For multimedia information sets such as texts, images, videos, audios and the like, most retrieval systems still adopt text keyword search technology, for example, the image and video retrieval function of Google is still based on text keywords (keywords), and the basic flow is to extract keyword labels from unstructured data, wherein the keyword labels may be texts, file names, data subject labels, target detection labels and the like around pictures, and a small amount of manual labels from the internet are also provided. Due to different cultural backgrounds and different professional knowledge of multimedia information producers, the text information associated with the pictures is often extremely unreliable and can be appreciated by people. For multimedia information such as images and videos, it is generally difficult to use natural language to perform effective and accurate description, and it is impossible to express the essential content and semantic relationship, so the solution for retrieving pictures and videos according to text information is difficult to meet the query requirement of people, and the search accuracy is very low.
Aiming at the problem of cross-media data retrieval, a semantic embedding method based on machine learning and deep learning becomes a research key point, a VSE + + model learns visual semantic embedding representation through a difficult case mining method, and the cross-media retrieval precision is improved; the ACMR and CM-GANs models perform model training by resisting the generation idea and achieve better performance in Wikipedia and NUSWIDE data sets. Most of the existing cross-media retrieval methods with good effects mostly adopt a deep neural network model, the model is usually poor in interpretability, and meanwhile, the model based on the countermeasure concept is used for enabling the transformation of data into a common representation space to be assumed to be linear reversible transformation, so that the inverse transformation constraint condition is increased, but the inverse transformation constraint condition is contradictory to the nonlinear transformation property of the neural network.
Disclosure of Invention
In order to solve the technical problems, the invention provides a cross-media retrieval method based on a cross-media uniform representation model, which supports four uniform representation models of media data retrieval and is used for cross-media data retrieval to improve retrieval precision.

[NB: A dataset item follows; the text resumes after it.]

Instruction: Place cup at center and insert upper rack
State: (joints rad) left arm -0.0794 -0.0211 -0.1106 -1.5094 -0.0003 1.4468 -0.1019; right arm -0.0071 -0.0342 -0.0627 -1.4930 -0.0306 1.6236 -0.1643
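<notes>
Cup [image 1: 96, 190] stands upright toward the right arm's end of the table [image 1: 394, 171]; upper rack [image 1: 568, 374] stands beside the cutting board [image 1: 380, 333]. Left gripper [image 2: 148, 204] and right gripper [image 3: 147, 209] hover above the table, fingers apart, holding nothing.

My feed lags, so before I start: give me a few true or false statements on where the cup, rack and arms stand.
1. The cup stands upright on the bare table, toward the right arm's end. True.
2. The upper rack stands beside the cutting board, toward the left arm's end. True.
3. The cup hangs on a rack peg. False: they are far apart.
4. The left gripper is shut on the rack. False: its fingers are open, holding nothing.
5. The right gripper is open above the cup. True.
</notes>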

The invention is realized by the following technical scheme.
The invention provides a cross-media retrieval method based on a cross-media uniform representation model, which comprises the following steps:
① constructing cross-media database, establishing cross-media database facing government affairs news field;
② preprocessing cross-media data, preprocessing the input of the cross-media database to obtain cross-media data;
③ extracting original domain features of the cross-media data, namely extracting original domain feature vectors of the cross-media data;
④, performing unified characterization of cross-media data, namely generating a cross-media unified characterization model supporting four media data input by adopting a deep neural network model for countermeasure train, and extracting a common spatial feature vector output by the cross-media unified characterization model;
⑤ calculating and sorting the semantic similarity of data retrieval, namely calculating the cosine similarity of the public space feature vector output by the cross-media uniform representation model and the original domain feature vector of the cross-media data, sorting by the similarity, and outputting the first K data with the maximum similarity as a retrieval result to be output.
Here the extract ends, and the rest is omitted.